Chapter 21
High Availability Architecture
MySQL High Availability Architecture
High availability ensures MySQL databases remain accessible during failures. This guide covers architecture patterns, failover mechanisms, and operational challenges.
1. HA Fundamentals
1.1 Metrics for High Availability
RTO (Recovery Time Objective):
├─ How long until service restored after failure?
├─ Master failure: 30 seconds → 30 minute RTO unacceptable
└─ Target: < 1 minute for most applications
RPO (Recovery Point Objective):
├─ How much data loss acceptable?
├─ Synchronous replication: RPO ≈ 0 (no data loss)
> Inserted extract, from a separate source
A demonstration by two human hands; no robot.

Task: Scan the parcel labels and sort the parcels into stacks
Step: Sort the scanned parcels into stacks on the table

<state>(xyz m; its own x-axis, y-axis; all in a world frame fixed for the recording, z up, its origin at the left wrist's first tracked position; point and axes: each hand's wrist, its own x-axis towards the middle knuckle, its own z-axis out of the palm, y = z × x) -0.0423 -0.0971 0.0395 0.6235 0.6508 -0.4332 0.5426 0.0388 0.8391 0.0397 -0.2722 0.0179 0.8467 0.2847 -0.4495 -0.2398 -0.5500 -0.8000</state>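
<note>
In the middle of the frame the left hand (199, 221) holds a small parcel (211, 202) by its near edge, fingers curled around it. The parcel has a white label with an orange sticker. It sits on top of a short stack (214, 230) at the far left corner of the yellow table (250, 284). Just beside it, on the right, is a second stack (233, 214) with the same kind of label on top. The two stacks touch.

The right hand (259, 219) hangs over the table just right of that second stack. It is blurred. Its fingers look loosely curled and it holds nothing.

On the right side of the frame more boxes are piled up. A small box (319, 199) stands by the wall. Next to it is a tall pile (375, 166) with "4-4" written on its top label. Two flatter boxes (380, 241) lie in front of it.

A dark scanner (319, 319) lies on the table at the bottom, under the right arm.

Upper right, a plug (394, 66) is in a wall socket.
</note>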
├─ Asynchronous replication: RPO = hours of data
└─ Target: Minutes or less of data loss
AVAILABILITY = (Total Time - Downtime) / Total Time
99% availability = 3.65 days/year downtime
99.9% availability = 8.76 hours/year downtime
99.99% availability = 52.6 minutes/year downtime
High Availability requires:
├─ Redundancy (multiple servers)
├─ Automated detection (health checks)
├─ Automated failover (switch to replica)
├─ Data consistency (no data loss)
└─ Monitoring (alerts on degradation)
1.2 Master-Slave Replication
SYNCHRONOUS vs ASYNCHRONOUS:
Asynchronous (Traditional):
Master writes
↓ (immediately returns success)
Binlog sent to replica (backgroundthread)
↓ (1-10ms delay)
Replica applies changes
Risks:
├─ Master crashes before binlog sent → Data loss
├─ Replica hasn't applied → Stale reads
└─ Network latency visible to applications
Synchronous (MySQL 5.7+):
Master writes
↓
Binlog sent to replica
↓
Replica acknowledges receipt
↓ (then client returns success)
Benefits:
├─ No data loss (RPO ≈ 0)
├─ Consistent replicas
Costs:
├─ Higher latency (wait for replica)
├─ Slower writes (network round trip)
└─ If replica down → Master waits (blocked writes)
SEMI-SYNCHRONOUS (Hybrid):
Master writes
↓
Binlog sent to ONE replica
↓ (faster than waiting for all)
Master proceeds (acceptable compromise)
Best of both:
├─ Good performance (don't wait for all)
├─ Good safety (wait for at least one replica)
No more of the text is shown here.